Si le livre de Philippe Vasset et Pierre Gastineau, "Armes de déstabilisation massive" semble par moment un peu roboratif (trop de déjeuners à travers le monde, avec des sources qui ne veulent rien dire, un peu long pour ce qu'il a à dire...), leur enquête nous amène à un autre niveau de compréhension du phénomène des fuites de données. Là où la belle histoire des Leaks nous évoque la transparence, la démocratie et la vertu des lanceurs d'alertes, les deux détectives soulignent qu'il n'en est rien. En s'intéressant à l'origine des fuites de données massives, ils nous rappellent que ce mirage de rétro-surveillance des puissants est massivement orchestré par la guerre économique.
En revenant patiemment sur l'origine des fuites, ils soulignent que la technique s'est rapidement dévoyée. Les fuites sont bien plus liées à des conflits financiers crapoteux qu'à des objectifs politiques. Bienvenue dans la réalité paranoïaque et a-morale du monde où les victimes sont souvent des assaillants, où les vertueux hackers sont tous des mercenaires, ou les pros de la sécurité sont tous d'anciens espions, où ceux qui vendent de la sécurité sont les premiers à la compromettre, où ceux qui exploitent les fuites sont les premiers à ne pas vouloir chercher leurs origines. Non seulement ce livre rend paranoïaque, mais il pourrait mettre à mal vos dernières illusions.
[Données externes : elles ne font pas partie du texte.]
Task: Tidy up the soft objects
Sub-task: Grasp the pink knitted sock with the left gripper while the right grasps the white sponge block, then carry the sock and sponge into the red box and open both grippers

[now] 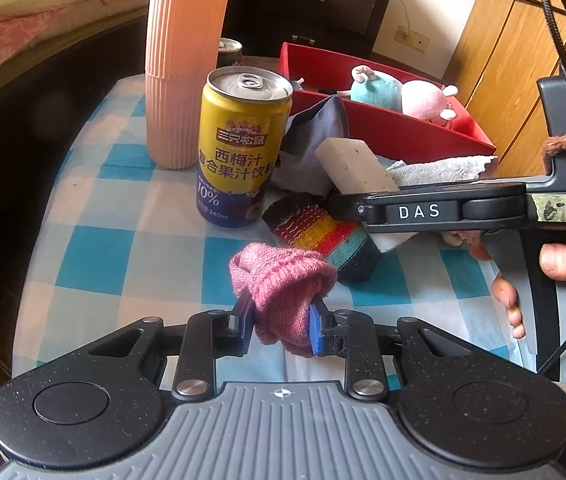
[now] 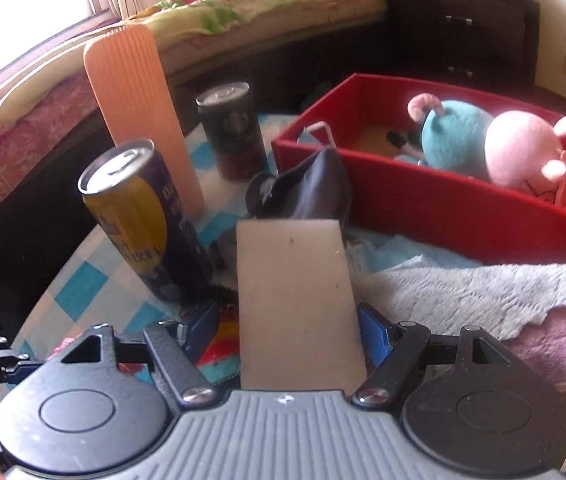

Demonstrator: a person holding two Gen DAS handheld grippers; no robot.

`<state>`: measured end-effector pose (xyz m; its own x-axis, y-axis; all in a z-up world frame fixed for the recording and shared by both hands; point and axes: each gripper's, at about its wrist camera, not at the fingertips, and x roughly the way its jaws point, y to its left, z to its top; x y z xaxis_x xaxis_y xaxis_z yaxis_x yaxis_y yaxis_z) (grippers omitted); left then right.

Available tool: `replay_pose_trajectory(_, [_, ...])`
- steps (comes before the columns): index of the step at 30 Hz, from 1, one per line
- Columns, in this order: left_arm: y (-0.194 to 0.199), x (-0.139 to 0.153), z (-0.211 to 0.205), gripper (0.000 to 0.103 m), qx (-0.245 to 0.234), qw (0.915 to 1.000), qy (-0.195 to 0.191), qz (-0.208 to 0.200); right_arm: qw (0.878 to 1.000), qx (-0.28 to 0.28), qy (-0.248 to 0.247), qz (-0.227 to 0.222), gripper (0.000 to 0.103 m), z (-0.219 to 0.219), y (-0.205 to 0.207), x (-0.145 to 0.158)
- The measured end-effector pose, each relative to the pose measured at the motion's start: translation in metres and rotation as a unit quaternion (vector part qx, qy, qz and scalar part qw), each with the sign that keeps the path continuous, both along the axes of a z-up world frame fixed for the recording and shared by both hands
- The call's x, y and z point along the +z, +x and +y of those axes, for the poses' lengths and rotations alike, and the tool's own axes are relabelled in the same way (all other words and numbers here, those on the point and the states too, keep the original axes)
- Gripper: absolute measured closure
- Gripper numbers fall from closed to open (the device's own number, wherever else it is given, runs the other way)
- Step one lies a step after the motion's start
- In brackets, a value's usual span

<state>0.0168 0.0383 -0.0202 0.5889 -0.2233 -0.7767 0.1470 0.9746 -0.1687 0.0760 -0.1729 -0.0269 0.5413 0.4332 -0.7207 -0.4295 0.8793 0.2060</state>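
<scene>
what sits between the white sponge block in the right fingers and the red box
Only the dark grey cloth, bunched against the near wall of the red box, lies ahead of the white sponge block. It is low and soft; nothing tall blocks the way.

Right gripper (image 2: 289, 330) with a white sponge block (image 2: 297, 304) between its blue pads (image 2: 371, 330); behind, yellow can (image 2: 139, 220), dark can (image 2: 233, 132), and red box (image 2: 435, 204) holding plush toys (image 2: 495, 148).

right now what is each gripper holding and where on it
The left gripper pinches the pink knitted sock around its bunched middle. The right gripper has the white sponge between its pads, gripped across its near end by the side edges.
</scene>
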Motion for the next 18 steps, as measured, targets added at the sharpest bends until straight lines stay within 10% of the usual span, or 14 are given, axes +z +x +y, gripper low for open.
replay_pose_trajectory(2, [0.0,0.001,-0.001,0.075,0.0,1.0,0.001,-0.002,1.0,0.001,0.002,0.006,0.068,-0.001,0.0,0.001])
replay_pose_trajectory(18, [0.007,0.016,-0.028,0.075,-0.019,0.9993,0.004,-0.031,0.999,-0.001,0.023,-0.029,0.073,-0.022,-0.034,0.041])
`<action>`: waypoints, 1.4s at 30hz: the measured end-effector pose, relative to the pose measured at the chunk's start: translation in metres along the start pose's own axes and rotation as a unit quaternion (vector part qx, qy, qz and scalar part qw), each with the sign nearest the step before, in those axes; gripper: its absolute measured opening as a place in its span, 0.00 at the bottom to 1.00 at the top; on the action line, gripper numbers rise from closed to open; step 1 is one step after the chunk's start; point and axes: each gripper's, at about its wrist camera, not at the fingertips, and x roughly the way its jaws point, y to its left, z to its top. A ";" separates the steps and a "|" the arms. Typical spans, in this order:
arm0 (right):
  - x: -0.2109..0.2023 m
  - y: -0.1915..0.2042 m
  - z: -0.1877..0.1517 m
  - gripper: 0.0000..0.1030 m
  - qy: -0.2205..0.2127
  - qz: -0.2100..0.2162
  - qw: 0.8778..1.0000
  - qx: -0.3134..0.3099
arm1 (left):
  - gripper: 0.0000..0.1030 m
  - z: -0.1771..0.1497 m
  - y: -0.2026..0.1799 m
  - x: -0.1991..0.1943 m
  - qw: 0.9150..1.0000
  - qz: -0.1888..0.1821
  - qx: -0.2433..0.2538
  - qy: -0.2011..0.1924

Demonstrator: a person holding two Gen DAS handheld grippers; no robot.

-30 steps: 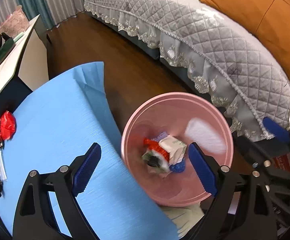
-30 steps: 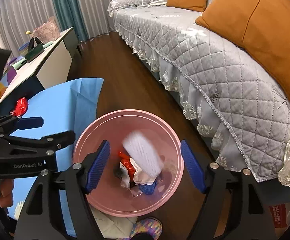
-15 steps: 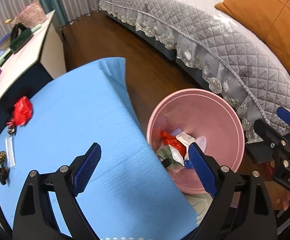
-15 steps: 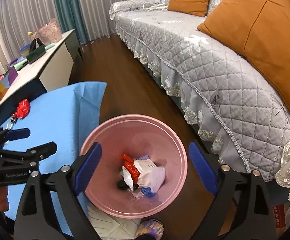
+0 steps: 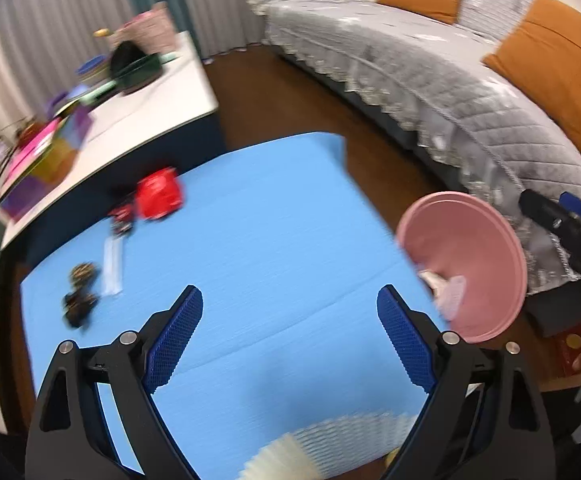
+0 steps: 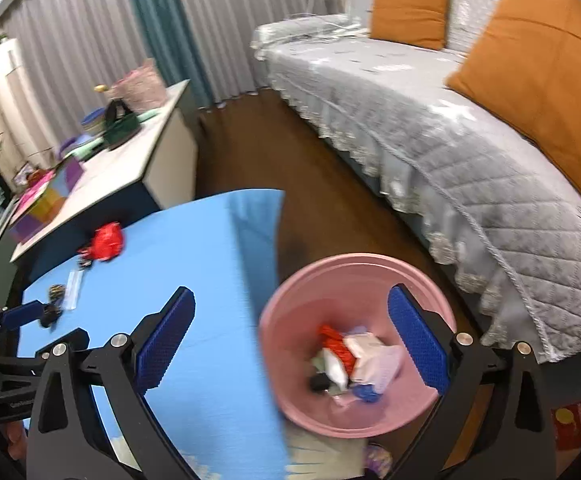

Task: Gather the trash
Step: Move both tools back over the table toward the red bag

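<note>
On the blue table (image 5: pixel 270 240), my left gripper (image 5: pixel 286 320) hangs open and empty. Further left lie a red wrapper (image 5: pixel 158 196), a clear strip (image 5: pixel 113 266) and dark scraps (image 5: pixel 80 292). The pink bin (image 5: pixel 482 260) stands off the table's right edge. My right gripper (image 6: pixel 290 320) hovers over the table edge and the bin (image 6: pixel 330 288), its jaws opening with nothing between them. Mixed trash (image 6: pixel 350 360) lies at the bin's bottom. The red wrapper (image 6: pixel 106 242) also shows far left in the right wrist view.
A white cabinet (image 5: pixel 150 112) loaded with bags and boxes stands behind the table. A grey quilted sofa (image 5: pixel 450 92) with orange cushions (image 6: pixel 530 68) curves along the right, across dark wood floor (image 6: pixel 270 152). A white ribbed sheet (image 5: pixel 330 440) lies at the table's near edge.
A white piece dropped into the bin from between the right jaws, which widened. Both views swung left and up from the bin toward the table; the left gripper now hangs over the cloth.
</note>
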 end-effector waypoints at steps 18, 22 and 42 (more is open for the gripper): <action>0.037 0.193 -0.030 0.93 0.044 0.087 0.983 -0.158 | 0.84 -0.082 0.250 -0.035 0.966 0.147 -0.215 0.004; 0.046 0.226 -0.038 0.93 0.051 0.098 0.976 -0.189 | 0.84 -0.091 0.288 -0.022 0.957 0.165 -0.237 0.016; 0.168 0.282 -0.017 0.93 0.090 0.051 0.964 -0.245 | 0.84 -0.058 0.337 0.115 0.965 0.119 -0.224 0.062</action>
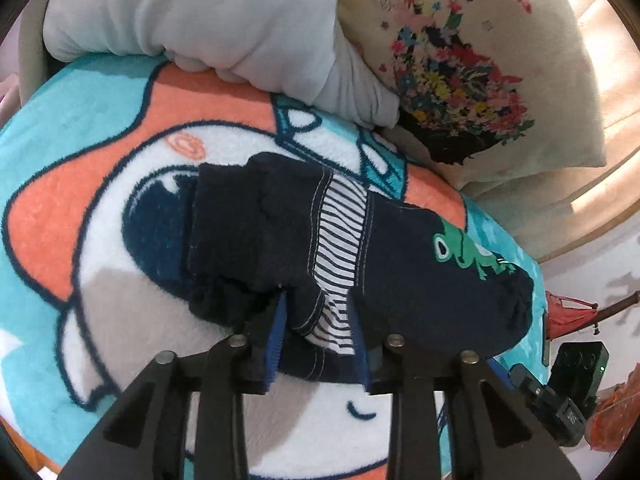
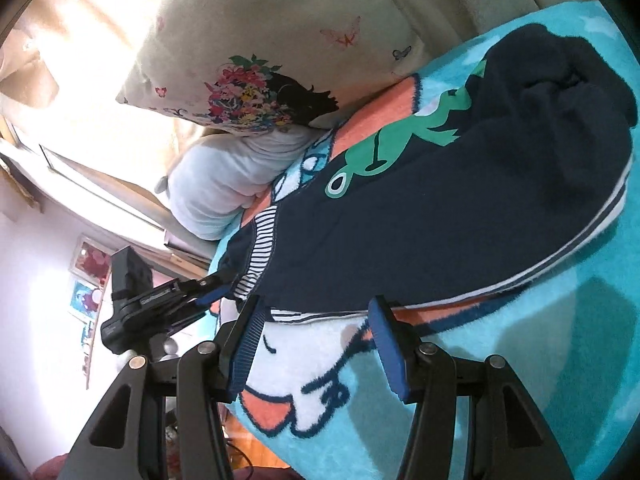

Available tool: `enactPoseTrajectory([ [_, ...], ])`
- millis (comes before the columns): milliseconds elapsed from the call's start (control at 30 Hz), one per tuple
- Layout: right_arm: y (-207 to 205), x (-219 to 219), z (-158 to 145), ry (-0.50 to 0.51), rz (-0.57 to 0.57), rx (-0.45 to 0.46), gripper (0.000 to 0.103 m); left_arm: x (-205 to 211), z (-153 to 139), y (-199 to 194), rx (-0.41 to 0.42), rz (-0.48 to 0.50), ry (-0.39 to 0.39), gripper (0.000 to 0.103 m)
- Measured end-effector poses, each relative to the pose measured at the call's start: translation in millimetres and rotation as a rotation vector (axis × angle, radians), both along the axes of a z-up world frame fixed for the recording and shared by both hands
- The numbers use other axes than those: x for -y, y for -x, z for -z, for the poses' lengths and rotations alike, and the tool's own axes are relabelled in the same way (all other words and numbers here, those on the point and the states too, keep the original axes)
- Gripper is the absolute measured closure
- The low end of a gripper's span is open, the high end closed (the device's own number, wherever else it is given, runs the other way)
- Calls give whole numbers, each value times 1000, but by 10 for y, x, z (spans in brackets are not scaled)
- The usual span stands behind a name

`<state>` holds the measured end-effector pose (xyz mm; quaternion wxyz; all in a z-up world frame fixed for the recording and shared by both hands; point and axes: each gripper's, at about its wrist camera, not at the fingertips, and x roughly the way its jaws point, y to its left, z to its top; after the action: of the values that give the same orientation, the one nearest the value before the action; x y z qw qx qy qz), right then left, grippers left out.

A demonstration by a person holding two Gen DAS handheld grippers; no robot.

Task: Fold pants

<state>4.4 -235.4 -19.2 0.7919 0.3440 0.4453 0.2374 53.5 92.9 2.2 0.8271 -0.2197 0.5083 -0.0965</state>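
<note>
Small navy pants (image 1: 420,256) with a green frog print and a striped white inset lie on a cartoon blanket (image 1: 100,184). My left gripper (image 1: 318,320) has its jaws around a fold of the pants' near edge by the striped part, closed on the cloth. In the right wrist view the pants (image 2: 420,220) lie ahead, folded over with the waistband bunched at the far right. My right gripper (image 2: 316,320) is open, its jaws straddling the pants' near hem, just touching it. The left gripper (image 2: 192,292) shows at the left, at the pants' striped end.
A floral cushion (image 1: 472,64) and a white pillow (image 1: 224,24) lie beyond the pants against a beige sofa back. The blanket's edge (image 2: 280,432) drops off near my right gripper, wooden floor below.
</note>
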Motion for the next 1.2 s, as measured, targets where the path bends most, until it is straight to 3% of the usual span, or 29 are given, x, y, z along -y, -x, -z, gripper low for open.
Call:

Plus que la transparence, la fuite sert des intérêts qui ne sont pas ceux du publics, qui ne sont ni ceux des libertés individuelles, ni ceux de la démocratie, mais qui cachent surtout des cyber-extorsions qui ont échouées, et des conflits d'intérêts qui se règlent dans l'ombre de la publicité des fuites. Les médias semblent ici des pantins qui blanchient l'information plus qu'ils ne l'amplifient.
Une enquête parfaitement démoralisante sur la manipulation de l'information. Nous sommes désormais dans une désinformation industrielle dont vous devez par nature douter si on ne vous livre rien sur ses origines. "Le leak est l'arme du capitalisme de l'information".